— WHAT THE TASK REQUIRES —
After finding the line with "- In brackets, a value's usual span" in the entries below, retype exactly each line from there through the line with "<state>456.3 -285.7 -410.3", including that final line.

— Collected data entries —
========================================

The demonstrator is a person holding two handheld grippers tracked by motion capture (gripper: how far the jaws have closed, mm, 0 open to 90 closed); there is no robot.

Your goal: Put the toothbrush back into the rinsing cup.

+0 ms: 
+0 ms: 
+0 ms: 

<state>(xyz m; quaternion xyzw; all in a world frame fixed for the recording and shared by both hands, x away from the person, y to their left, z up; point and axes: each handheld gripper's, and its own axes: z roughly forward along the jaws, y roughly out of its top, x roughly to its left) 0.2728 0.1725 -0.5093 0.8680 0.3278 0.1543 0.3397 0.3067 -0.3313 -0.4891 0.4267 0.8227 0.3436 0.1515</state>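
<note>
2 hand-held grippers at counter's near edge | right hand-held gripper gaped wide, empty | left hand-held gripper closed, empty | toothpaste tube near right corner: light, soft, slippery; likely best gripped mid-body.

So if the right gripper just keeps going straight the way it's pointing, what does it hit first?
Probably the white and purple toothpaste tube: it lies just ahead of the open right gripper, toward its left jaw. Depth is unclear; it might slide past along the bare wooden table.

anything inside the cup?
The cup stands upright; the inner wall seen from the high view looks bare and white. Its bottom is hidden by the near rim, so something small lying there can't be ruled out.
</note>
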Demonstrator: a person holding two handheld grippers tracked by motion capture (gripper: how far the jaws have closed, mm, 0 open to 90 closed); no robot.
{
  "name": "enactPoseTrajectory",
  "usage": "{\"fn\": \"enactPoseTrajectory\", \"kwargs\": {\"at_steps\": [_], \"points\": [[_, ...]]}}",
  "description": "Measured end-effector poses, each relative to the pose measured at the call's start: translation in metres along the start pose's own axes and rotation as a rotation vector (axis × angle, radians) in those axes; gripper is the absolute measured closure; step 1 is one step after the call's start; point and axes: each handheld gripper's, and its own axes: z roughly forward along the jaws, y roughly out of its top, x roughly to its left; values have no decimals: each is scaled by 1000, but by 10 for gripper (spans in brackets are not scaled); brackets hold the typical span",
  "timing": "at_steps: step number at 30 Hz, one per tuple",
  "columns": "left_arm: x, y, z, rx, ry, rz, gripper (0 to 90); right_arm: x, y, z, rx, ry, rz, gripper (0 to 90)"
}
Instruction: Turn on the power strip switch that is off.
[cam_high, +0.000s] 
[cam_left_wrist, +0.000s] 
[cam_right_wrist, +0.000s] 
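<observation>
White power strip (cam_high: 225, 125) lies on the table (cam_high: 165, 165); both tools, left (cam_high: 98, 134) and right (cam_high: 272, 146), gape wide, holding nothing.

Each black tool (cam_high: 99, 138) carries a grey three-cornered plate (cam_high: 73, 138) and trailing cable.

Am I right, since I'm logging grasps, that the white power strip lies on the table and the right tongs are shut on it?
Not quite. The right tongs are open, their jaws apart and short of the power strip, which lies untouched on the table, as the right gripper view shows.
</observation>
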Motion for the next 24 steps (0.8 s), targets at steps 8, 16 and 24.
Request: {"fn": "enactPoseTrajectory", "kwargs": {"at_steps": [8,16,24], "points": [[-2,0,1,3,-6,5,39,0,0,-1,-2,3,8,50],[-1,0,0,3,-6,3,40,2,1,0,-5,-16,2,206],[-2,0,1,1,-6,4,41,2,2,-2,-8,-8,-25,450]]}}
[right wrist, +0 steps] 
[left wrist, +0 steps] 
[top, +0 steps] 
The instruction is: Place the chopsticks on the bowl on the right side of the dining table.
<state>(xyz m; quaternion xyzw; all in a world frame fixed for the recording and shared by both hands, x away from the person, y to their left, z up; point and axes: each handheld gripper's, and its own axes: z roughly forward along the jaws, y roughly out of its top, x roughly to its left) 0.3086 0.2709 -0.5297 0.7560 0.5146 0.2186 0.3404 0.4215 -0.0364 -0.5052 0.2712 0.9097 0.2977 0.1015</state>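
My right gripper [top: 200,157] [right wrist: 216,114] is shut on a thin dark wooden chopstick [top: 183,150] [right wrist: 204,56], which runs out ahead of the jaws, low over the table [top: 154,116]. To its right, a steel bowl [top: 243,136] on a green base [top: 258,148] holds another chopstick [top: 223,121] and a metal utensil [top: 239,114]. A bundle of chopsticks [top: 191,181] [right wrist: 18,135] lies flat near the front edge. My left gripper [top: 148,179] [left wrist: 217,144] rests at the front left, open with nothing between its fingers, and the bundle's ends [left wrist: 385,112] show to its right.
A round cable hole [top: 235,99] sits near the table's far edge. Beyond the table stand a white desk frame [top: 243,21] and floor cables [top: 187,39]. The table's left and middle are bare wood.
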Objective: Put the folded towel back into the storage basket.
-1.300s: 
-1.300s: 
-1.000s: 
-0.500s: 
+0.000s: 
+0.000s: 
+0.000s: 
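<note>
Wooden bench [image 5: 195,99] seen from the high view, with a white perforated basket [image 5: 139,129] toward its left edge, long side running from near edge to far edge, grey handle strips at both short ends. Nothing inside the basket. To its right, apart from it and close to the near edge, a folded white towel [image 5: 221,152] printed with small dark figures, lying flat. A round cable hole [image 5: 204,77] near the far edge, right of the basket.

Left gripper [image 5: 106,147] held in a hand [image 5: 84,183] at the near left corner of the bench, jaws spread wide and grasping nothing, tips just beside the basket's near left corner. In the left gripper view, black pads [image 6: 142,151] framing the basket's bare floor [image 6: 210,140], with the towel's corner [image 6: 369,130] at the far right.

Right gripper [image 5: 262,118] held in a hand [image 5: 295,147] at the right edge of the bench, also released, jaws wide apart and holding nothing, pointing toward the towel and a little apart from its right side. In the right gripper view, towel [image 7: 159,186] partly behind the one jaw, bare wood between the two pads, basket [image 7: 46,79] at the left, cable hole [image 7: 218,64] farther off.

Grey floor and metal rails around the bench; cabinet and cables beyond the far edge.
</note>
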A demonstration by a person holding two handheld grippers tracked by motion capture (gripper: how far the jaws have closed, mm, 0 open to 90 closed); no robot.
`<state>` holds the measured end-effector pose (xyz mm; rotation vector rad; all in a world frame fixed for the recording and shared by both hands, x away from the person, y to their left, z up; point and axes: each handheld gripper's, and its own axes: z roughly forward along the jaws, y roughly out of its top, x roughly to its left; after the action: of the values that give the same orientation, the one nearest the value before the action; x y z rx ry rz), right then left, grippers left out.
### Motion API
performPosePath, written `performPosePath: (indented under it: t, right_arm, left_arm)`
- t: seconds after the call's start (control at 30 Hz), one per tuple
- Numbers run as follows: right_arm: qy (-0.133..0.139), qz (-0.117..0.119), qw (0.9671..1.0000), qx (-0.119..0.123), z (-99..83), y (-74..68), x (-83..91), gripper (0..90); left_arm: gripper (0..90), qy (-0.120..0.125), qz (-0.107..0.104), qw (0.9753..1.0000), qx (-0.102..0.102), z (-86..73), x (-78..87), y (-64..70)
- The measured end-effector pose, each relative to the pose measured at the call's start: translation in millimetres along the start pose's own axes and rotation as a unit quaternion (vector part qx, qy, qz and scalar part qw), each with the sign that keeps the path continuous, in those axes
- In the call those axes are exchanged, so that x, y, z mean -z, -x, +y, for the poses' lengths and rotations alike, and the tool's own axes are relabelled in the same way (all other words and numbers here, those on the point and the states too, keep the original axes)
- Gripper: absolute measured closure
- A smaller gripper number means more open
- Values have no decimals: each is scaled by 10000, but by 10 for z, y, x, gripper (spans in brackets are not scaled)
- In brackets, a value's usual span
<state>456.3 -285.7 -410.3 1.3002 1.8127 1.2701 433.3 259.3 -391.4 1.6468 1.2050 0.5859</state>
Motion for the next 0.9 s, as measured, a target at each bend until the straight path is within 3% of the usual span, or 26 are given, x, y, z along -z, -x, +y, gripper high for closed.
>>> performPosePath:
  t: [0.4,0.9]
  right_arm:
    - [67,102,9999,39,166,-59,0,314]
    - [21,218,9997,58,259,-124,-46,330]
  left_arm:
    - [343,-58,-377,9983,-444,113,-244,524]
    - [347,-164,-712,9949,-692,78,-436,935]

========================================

— FINAL ANSWER —
- In brackets, a value's usual span
<state>456.3 -285.7 -410.3 1.3002 1.8127 1.2701 433.3 259.3 -391.4 1.6468 1.2050 0.5859</state>

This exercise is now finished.